Configuration Management

Static Configuration (config/static-config.yaml)

Contains manually configured settings:

  • AWS account and region settings
  • Okta OAuth2 configuration
  • Agent model settings
  • Tool schemas and definitions

Dynamic Configuration (config/dynamic-config.yaml)

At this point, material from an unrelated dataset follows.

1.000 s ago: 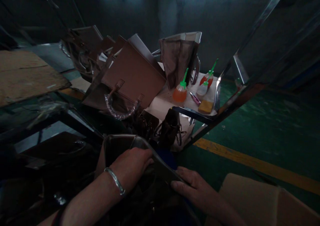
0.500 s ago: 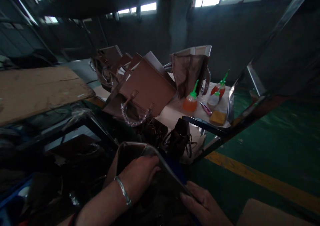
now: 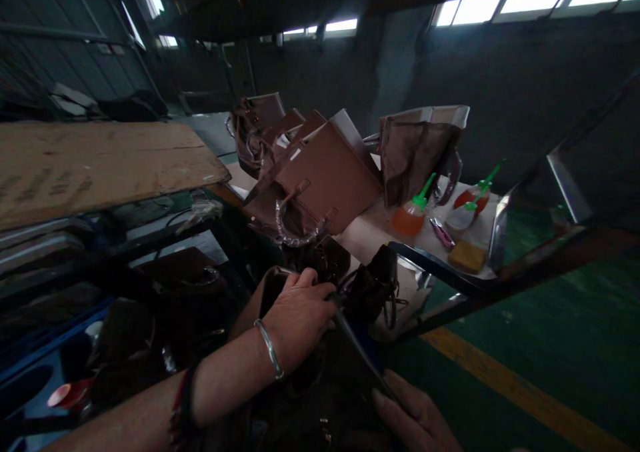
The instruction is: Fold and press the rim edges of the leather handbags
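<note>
An open dark bag [image 3: 355,352] is in front of me at the bottom centre, its inside mostly in shadow. My left hand [image 3: 303,312], with a silver bangle at the wrist, grips the bag's far rim, its fingers bent over the edge. Lower right, my right hand [image 3: 415,412] pinches the bag's right rim between thumb and fingers. Just beyond the bag lie small dark brown pieces with straps [image 3: 373,285].
Brown handbags [image 3: 325,172] lean together on a paper-covered table [image 3: 365,232]. Right of them are orange-filled bottles [image 3: 409,217], a pink-handled cutter [image 3: 442,233] and a yellow sponge [image 3: 467,257]. Cardboard [image 3: 100,165] covers a bench at left; a metal frame [image 3: 450,272] borders the table.
The view has swung left, so the table things appear further right. My left hand has moved from inside the bag's opening up onto its far rim. My right hand still holds the right rim.
</note>
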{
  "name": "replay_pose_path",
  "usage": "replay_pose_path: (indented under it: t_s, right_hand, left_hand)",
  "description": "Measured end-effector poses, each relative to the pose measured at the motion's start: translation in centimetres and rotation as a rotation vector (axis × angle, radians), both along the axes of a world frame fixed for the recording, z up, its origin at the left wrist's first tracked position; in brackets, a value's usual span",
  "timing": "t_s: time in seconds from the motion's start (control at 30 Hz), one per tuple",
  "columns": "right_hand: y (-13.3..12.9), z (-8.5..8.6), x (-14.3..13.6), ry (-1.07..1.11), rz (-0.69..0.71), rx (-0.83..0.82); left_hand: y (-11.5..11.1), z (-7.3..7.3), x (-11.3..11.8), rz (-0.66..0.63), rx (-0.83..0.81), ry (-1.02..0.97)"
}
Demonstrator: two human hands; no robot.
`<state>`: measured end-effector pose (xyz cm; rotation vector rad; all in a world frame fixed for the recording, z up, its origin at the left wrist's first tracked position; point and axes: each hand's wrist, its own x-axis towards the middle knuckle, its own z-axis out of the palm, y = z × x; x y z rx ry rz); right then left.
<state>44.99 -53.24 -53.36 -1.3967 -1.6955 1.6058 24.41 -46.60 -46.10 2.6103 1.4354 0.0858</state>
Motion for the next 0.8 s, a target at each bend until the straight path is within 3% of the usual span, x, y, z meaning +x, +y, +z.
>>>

Auto-generated during deployment:

  • Runtime ARNs and endpoints
  • Gateway URLs and identifiers
  • OAuth provider configurations
  • Memory service details

Configuration Manager

The shared/config_manager.py provides:

  • Unified configuration access
  • Environment-specific settings
  • Validation and error handling
  • Backward compatibility

Development

Local Testing

# Test agents locally without full deployment
cd agentcore-runtime/tests/local

# Test DIY agent with simple conversation
./test-diy-simple.sh

# Test SDK agent with MCP tools
./test-sdk-mcp.sh

# Test MCP gateway functionality
./test-diy-ec2-mcp.sh

Container Development

Both agents follow a standardized container structure:

/app/
├── shared/                     # Project-wide utilities
├── agent_shared/              # Agent-specific helpers
├── config/                    # Configuration files
│   ├── static-config.yaml
│   └── dynamic-config.yaml
├── [agent].py                 # Agent implementation
└── requirements.txt

Adding New Tools

  1. Define tool schema in config/static-config.yaml
  2. Implement tool logic in mcp-tool-lambda/lambda/mcp-tool-handler.py
  3. Update gateway targets using gateway-ops-scripts
  4. Test integration with local test scripts

Monitoring and Operations

Runtime Management

cd agentcore-runtime/runtime-ops-scripts

# List all deployed runtimes
python runtime_manager.py list

# Check runtime details
python runtime_manager.py get <runtime_id>

# Test OAuth flow
python oauth_test.py test-config

Gateway Management

cd agentcore-runtime/gateway-ops-scripts

# List all gateways
python list-gateways.py

# Check gateway targets
python list-targets.py

# Update gateway configuration
python update-gateway.py --gateway-id <id> --name "New Name"

Log Analysis

  • CloudWatch Logs: Agent runtime logs
  • Request Tracing: Full request/response logging
  • Error Monitoring: Centralized error tracking
  • Performance Metrics: Response time and resource usage

Cleanup

To remove all deployed resources:

cd agentcore-runtime/deployment

# Delete runtimes
./08-delete-runtimes.sh

# Delete gateways and targets  
./09-delete-gateways-targets.sh

# Delete MCP Lambda
./10-delete-mcp-tool-deployment.sh

# Delete memory and clear config
./11-delete-memory.sh

# Complete cleanup (optional)
./12-cleanup-everything.sh

Security Best Practices

  • Token Validation: All requests validated against Okta JWT
  • Least Privilege: IAM roles follow principle of least privilege
  • Encryption: All data encrypted in transit and at rest
  • Network Security: Private networking with controlled access
  • Audit Logging: Comprehensive audit trail for all operations

Troubleshooting

Common Issues

  1. Token Validation Failures

    • Check Okta configuration in static-config.yaml
    • Verify JWT audience and issuer settings
    • Test with oauth_test.py
  2. Memory Access Issues

    • Verify AgentCore Memory is deployed and available
    • Check memory configuration in dynamic-config.yaml
    • Test memory operations with local scripts
  3. Tool Execution Failures

    • Check MCP Lambda deployment status
    • Verify gateway target configuration
    • Test individual tools with MCP client
  4. Container Startup Issues

    • Check Docker build logs
    • Verify requirements.txt compatibility
    • Review container health endpoints

Getting Help

  1. Check deployment logs in CloudWatch
  2. Run diagnostic scripts in runtime-ops-scripts
  3. Verify configuration with config_manager validation
  4. Test components individually using local test scripts

License

This project is for educational and experimental purposes. Please ensure compliance with your organization's policies and AWS service terms.